EXERCISE BRIEF: The whole listing should come back exactly as written, except for the pictures.

DATA TO EXAMINE:
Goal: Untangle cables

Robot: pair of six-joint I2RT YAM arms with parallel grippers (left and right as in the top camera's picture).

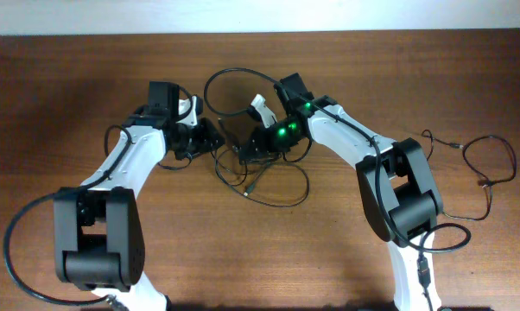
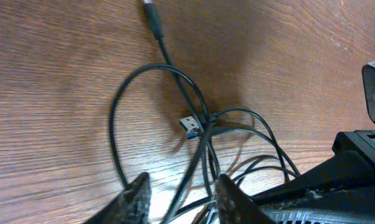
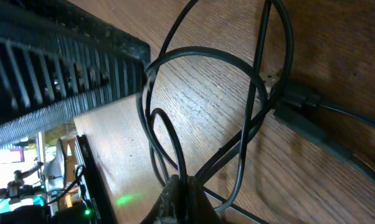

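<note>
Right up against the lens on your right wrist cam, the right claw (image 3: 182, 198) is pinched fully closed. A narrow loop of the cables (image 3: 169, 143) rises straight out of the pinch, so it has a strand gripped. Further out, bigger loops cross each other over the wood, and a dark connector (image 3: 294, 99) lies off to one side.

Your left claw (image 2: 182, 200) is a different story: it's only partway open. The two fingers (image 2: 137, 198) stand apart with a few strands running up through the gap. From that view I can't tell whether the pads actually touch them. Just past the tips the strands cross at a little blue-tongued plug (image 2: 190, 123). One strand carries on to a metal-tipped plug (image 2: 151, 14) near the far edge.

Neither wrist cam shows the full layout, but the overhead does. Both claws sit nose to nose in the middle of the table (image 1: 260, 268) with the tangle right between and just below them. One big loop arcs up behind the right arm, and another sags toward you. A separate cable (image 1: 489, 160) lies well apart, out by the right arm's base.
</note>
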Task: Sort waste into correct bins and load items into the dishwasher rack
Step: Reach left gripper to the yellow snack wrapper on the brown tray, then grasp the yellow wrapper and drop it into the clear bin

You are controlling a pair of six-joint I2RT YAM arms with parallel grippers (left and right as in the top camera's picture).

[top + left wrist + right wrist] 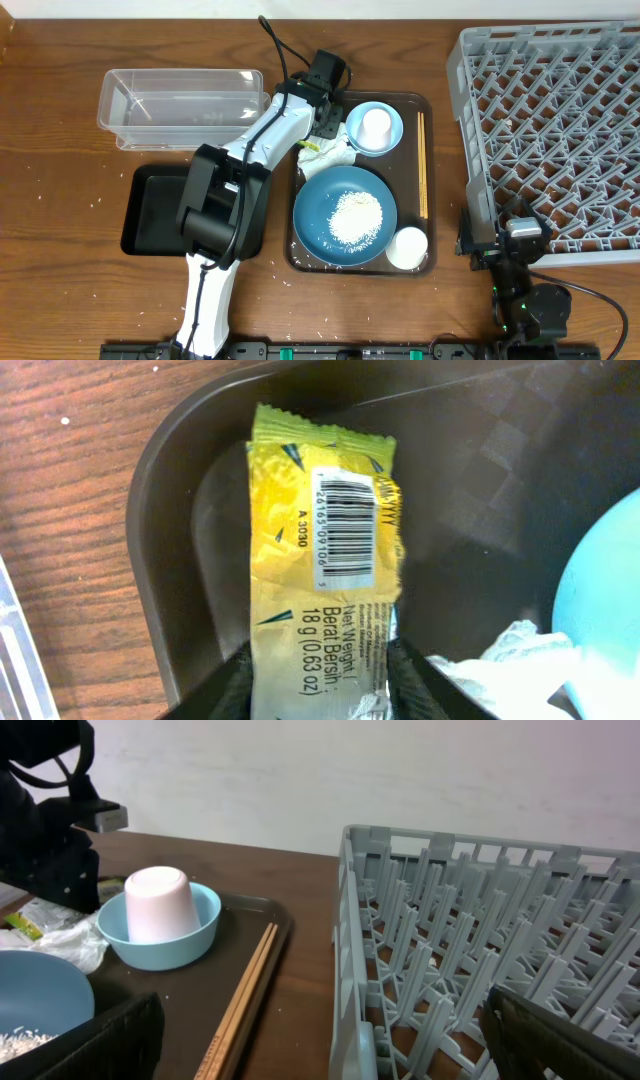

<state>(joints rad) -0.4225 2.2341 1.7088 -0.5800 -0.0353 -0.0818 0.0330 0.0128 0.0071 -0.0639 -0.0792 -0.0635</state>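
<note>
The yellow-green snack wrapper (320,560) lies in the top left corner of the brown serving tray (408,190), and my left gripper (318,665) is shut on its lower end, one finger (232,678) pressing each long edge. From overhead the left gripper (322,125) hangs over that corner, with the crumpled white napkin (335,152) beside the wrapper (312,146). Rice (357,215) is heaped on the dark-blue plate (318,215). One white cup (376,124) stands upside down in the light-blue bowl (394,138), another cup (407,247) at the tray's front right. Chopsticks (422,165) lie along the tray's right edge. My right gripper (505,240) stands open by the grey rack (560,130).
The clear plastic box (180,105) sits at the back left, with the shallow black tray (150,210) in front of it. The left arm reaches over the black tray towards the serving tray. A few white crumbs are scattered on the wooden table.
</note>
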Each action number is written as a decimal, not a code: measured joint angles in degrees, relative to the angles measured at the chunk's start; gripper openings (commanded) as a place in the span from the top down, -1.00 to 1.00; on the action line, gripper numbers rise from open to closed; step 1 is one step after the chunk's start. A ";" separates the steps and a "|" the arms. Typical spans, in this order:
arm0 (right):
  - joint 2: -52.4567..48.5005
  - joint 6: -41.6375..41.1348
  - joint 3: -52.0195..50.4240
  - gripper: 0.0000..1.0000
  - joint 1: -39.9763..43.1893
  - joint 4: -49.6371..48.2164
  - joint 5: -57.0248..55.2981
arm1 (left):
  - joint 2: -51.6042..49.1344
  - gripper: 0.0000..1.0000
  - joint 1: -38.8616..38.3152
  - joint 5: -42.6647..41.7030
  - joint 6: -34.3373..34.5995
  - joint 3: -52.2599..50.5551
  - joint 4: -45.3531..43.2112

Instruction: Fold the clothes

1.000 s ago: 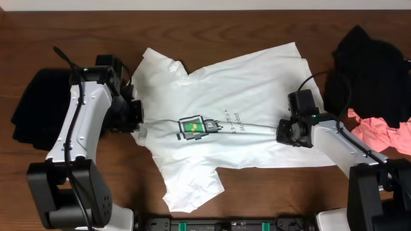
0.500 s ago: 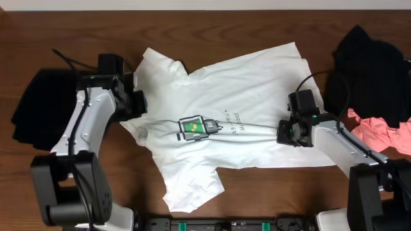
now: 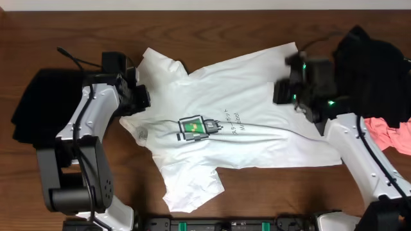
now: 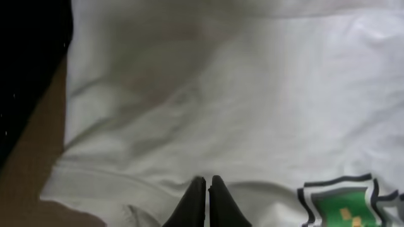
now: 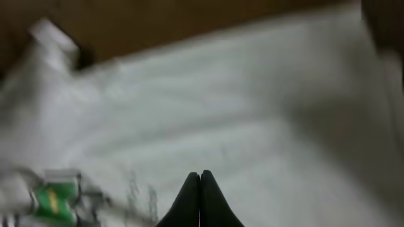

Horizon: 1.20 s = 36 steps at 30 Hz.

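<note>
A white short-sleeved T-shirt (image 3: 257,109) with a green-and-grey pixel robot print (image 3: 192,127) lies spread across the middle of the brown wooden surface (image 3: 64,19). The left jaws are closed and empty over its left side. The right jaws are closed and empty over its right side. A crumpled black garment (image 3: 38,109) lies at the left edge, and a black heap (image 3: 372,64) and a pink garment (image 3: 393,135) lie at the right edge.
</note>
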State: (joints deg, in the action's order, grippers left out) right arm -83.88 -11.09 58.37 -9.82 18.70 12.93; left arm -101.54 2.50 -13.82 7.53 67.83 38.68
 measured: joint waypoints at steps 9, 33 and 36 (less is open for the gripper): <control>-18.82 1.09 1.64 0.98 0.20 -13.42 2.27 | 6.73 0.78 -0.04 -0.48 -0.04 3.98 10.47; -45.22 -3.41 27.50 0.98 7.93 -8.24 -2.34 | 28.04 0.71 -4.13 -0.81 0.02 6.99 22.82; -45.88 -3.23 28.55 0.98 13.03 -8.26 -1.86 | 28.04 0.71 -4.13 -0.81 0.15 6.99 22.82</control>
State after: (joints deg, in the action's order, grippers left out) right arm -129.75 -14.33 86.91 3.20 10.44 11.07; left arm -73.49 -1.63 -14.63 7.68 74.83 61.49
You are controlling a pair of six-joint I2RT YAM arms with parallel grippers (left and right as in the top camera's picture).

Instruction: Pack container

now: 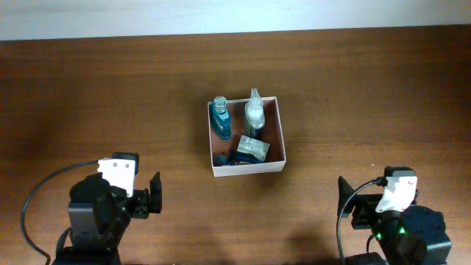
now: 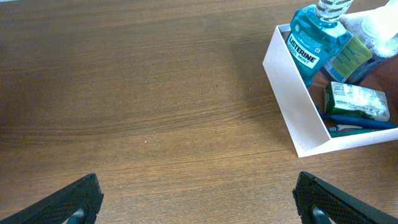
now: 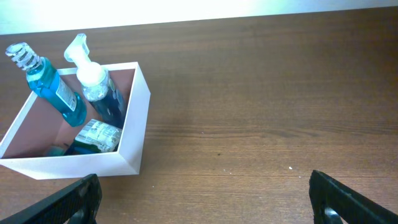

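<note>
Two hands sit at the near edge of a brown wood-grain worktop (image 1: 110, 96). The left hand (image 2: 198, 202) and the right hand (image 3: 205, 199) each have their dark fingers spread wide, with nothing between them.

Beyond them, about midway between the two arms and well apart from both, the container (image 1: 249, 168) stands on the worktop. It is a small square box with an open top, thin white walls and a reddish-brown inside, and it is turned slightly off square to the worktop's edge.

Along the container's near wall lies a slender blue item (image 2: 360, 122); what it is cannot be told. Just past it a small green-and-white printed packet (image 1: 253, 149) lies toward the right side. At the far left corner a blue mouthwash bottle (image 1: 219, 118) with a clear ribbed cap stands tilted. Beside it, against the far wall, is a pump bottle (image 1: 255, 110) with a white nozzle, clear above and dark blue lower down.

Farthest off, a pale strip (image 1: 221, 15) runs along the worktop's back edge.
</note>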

REPLY:
Goal: Untangle cables

Robot: pair of six-joint I2RT YAM arms with parallel grippers (left and right as in the top camera's picture).


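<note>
Right up against the lens on your right wrist cam, the right claw (image 3: 182, 198) is pinched fully closed. A narrow loop of the cables (image 3: 169, 143) rises straight out of the pinch, so it has a strand gripped. Further out, bigger loops cross each other over the wood, and a dark connector (image 3: 294, 99) lies off to one side.

Your left claw (image 2: 182, 200) is a different story: it's only partway open. The two fingers (image 2: 137, 198) stand apart with a few strands running up through the gap. From that view I can't tell whether the pads actually touch them. Just past the tips the strands cross at a little blue-tongued plug (image 2: 190, 123). One strand carries on to a metal-tipped plug (image 2: 151, 14) near the far edge.

Neither wrist cam shows the full layout, but the overhead does. Both claws sit nose to nose in the middle of the table (image 1: 260, 268) with the tangle right between and just below them. One big loop arcs up behind the right arm, and another sags toward you. A separate cable (image 1: 489, 160) lies well apart, out by the right arm's base.
</note>
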Task: Sort waste into correct bins and load items into the dishwasher rack
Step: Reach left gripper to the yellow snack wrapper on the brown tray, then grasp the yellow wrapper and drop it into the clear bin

You are controlling a pair of six-joint I2RT YAM arms with parallel grippers (left and right as in the top camera's picture).

[top + left wrist + right wrist] 

<state>(joints rad) -0.4225 2.2341 1.7088 -0.5800 -0.0353 -0.0818 0.0330 0.0128 0.0071 -0.0639 -0.0792 -0.0635</state>
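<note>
The yellow-green snack wrapper (320,560) lies in the top left corner of the brown serving tray (408,190), and my left gripper (318,665) is shut on its lower end, one finger (232,678) pressing each long edge. From overhead the left gripper (322,125) hangs over that corner, with the crumpled white napkin (335,152) beside the wrapper (312,146). Rice (357,215) is heaped on the dark-blue plate (318,215). One white cup (376,124) stands upside down in the light-blue bowl (394,138), another cup (407,247) at the tray's front right. Chopsticks (422,165) lie along the tray's right edge. My right gripper (505,240) stands open by the grey rack (560,130).
The clear plastic box (180,105) sits at the back left, with the shallow black tray (150,210) in front of it. The left arm reaches over the black tray towards the serving tray. A few white crumbs are scattered on the wooden table.
</note>
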Each action number is written as a decimal, not a code: measured joint angles in degrees, relative to the angles measured at the chunk's start; gripper openings (commanded) as a place in the span from the top down, -1.00 to 1.00; on the action line, gripper numbers rise from open to closed; step 1 is one step after the chunk's start. A ";" separates the steps and a "|" the arms. Typical spans, in this order:
arm0 (right):
  - joint 2: -52.4567..48.5005
  - joint 6: -41.6375..41.1348
  - joint 3: -52.0195..50.4240
  - gripper: 0.0000..1.0000
  - joint 1: -39.9763..43.1893
  - joint 4: -49.6371..48.2164
  - joint 5: -57.0248..55.2981
arm1 (left):
  - joint 2: -51.6042..49.1344
  - gripper: 0.0000..1.0000
  - joint 1: -38.8616..38.3152
  - joint 5: -42.6647..41.7030
  - joint 6: -34.3373..34.5995
  - joint 3: -52.2599..50.5551
  - joint 4: -45.3531..43.2112

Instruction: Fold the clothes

1.000 s ago: 
0.500 s ago: 
now: 
now: 
now: 

Horizon: 1.20 s = 36 steps at 30 Hz.

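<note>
A white short-sleeved T-shirt (image 3: 257,109) with a green-and-grey pixel robot print (image 3: 192,127) lies spread across the middle of the brown wooden surface (image 3: 64,19). The left jaws are closed and empty over its left side. The right jaws are closed and empty over its right side. A crumpled black garment (image 3: 38,109) lies at the left edge, and a black heap (image 3: 372,64) and a pink garment (image 3: 393,135) lie at the right edge.
</note>
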State: (joints deg, in the action's order, grippers left out) right arm -83.88 -11.09 58.37 -9.82 18.70 12.93; left arm -101.54 2.50 -13.82 7.53 67.83 38.68
 measured: joint waypoints at steps 9, 33 and 36 (less is open for the gripper): <control>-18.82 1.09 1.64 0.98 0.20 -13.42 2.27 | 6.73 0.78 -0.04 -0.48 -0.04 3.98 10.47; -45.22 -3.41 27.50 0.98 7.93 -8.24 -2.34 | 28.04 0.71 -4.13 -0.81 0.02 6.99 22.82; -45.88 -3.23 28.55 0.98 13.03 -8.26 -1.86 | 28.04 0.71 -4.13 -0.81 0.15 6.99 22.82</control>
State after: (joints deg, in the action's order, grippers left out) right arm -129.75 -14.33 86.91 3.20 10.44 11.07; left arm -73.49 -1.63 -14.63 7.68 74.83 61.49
You are controlling a pair of six-joint I2RT YAM arms with parallel grippers (left and right as in the top camera's picture).

Instruction: Pack container

now: 
now: 
now: 

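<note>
Two hands sit at the near edge of a brown wood-grain worktop (image 1: 110, 96). The left hand (image 2: 198, 202) and the right hand (image 3: 205, 199) each have their dark fingers spread wide, with nothing between them.

Beyond them, about midway between the two arms and well apart from both, the container (image 1: 249, 168) stands on the worktop. It is a small square box with an open top, thin white walls and a reddish-brown inside, and it is turned slightly off square to the worktop's edge.

Along the container's near wall lies a slender blue item (image 2: 360, 122); what it is cannot be told. Just past it a small green-and-white printed packet (image 1: 253, 149) lies toward the right side. At the far left corner a blue mouthwash bottle (image 1: 219, 118) with a clear ribbed cap stands tilted. Beside it, against the far wall, is a pump bottle (image 1: 255, 110) with a white nozzle, clear above and dark blue lower down.

Farthest off, a pale strip (image 1: 221, 15) runs along the worktop's back edge.
</note>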

This exercise is now fully answered.